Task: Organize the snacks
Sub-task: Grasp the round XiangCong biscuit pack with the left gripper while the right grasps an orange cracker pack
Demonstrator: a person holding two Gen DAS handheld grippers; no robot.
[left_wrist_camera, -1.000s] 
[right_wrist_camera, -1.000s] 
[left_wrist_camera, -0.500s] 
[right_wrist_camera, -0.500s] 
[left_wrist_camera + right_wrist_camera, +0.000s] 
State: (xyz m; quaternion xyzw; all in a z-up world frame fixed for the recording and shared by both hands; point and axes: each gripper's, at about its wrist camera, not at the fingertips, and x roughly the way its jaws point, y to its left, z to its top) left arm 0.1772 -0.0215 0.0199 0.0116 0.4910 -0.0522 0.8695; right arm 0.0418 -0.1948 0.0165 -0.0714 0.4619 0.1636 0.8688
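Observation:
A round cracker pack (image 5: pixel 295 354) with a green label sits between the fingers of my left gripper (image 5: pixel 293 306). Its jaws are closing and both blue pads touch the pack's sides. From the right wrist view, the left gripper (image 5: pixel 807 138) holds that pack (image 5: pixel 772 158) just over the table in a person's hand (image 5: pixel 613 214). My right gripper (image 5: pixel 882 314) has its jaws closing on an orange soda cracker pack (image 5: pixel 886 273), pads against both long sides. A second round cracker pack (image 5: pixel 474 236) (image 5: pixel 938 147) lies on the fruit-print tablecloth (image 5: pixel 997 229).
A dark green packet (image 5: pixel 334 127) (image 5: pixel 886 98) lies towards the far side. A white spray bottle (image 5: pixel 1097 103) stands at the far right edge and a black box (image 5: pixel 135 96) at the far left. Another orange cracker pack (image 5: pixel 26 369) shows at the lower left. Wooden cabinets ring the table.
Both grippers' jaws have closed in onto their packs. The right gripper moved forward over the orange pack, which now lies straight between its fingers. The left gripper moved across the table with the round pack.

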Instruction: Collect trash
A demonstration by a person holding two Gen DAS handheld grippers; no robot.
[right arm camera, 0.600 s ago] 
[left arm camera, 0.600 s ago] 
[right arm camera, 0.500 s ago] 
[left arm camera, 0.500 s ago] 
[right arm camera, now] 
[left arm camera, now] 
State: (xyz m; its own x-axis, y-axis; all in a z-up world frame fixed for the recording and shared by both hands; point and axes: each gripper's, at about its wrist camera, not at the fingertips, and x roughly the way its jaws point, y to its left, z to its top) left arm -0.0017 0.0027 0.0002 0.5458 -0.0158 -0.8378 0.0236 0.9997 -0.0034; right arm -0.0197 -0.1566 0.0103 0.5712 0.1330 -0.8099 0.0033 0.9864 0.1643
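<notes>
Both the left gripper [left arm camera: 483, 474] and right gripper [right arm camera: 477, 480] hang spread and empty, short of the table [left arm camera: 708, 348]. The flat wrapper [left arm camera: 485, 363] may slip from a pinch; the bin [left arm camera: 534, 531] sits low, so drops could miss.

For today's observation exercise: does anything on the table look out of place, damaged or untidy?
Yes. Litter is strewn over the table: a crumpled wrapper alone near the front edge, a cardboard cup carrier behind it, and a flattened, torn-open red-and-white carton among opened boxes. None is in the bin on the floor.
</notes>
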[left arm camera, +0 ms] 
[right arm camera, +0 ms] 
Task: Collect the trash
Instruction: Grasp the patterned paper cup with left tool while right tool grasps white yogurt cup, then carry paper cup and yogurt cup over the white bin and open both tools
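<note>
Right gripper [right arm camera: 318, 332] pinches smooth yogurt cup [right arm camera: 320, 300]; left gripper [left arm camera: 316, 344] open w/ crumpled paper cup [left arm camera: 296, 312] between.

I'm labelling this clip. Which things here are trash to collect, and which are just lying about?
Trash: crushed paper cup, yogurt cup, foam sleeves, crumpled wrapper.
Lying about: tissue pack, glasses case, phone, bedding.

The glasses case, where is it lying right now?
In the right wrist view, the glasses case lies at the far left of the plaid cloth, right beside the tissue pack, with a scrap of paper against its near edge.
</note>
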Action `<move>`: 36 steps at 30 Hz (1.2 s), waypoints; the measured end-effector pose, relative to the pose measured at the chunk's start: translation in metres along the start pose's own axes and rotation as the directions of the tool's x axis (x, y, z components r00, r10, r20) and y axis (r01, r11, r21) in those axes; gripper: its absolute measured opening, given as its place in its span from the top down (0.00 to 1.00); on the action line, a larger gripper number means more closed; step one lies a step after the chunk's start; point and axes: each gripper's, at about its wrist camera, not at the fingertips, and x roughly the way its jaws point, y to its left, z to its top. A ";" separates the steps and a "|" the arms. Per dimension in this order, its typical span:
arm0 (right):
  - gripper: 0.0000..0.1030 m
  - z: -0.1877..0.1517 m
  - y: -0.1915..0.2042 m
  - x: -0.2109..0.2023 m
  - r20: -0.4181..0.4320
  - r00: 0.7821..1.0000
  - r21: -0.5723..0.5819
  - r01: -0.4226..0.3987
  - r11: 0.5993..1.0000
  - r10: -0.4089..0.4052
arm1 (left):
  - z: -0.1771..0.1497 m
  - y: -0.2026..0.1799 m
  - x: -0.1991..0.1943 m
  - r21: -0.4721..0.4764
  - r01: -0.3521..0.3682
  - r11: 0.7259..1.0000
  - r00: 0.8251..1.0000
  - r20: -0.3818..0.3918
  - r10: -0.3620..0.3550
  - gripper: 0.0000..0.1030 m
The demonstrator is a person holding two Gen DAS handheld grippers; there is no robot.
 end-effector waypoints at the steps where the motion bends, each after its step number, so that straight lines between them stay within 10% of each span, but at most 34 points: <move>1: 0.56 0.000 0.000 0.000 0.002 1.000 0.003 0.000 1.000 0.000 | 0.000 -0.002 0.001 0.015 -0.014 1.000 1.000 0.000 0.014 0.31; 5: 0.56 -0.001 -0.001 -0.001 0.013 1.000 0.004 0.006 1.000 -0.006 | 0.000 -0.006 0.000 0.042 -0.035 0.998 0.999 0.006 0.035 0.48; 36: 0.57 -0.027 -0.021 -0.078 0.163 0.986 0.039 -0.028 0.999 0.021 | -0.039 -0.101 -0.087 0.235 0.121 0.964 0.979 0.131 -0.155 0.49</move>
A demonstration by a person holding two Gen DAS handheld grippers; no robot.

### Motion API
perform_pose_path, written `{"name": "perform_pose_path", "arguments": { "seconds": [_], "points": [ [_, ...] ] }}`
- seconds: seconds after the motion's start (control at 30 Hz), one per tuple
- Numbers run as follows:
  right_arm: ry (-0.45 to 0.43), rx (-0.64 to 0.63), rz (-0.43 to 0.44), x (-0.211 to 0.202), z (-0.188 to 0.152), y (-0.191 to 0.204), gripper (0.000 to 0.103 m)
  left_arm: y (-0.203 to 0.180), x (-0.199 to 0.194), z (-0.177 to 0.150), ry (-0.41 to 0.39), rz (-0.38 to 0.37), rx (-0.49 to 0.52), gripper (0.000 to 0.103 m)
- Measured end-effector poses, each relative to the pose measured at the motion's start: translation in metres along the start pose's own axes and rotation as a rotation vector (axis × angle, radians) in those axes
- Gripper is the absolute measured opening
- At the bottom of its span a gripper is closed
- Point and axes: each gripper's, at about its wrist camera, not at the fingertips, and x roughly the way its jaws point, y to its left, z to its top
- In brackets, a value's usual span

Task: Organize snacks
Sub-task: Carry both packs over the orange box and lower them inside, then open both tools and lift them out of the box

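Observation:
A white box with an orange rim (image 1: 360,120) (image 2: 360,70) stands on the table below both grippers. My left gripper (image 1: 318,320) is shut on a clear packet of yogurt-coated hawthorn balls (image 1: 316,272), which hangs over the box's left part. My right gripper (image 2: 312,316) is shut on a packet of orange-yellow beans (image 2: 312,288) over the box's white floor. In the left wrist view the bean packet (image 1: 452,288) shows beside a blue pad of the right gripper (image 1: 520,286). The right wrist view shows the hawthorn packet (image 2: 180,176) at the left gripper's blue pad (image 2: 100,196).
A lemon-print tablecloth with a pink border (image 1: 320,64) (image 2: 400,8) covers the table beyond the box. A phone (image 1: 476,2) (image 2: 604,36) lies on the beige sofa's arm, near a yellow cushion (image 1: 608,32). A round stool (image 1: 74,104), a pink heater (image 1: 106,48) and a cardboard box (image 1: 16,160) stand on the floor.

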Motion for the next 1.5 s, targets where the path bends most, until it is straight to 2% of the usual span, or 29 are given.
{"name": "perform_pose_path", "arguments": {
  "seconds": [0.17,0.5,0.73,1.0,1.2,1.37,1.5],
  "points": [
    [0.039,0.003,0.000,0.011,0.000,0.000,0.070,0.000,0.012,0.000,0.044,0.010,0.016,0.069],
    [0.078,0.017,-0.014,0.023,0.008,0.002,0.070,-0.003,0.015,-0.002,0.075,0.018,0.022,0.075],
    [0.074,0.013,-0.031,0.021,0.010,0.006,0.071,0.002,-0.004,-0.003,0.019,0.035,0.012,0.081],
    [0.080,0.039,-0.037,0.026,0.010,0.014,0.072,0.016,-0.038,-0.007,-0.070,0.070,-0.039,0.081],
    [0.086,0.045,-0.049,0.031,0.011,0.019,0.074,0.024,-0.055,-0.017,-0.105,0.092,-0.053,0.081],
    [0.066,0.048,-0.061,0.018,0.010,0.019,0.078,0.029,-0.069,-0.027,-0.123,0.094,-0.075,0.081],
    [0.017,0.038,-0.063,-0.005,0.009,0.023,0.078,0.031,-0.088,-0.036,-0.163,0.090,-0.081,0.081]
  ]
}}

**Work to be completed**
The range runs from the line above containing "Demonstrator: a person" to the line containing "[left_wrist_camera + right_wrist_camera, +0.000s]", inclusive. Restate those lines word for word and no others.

**Task answer**
Demonstrator: a person holding two Gen DAS handheld grippers; no robot.
[left_wrist_camera, -1.000s] 
[right_wrist_camera, -1.000s] 
[left_wrist_camera, -0.500s] 
[right_wrist_camera, -0.500s] 
[left_wrist_camera + right_wrist_camera, +0.000s] 

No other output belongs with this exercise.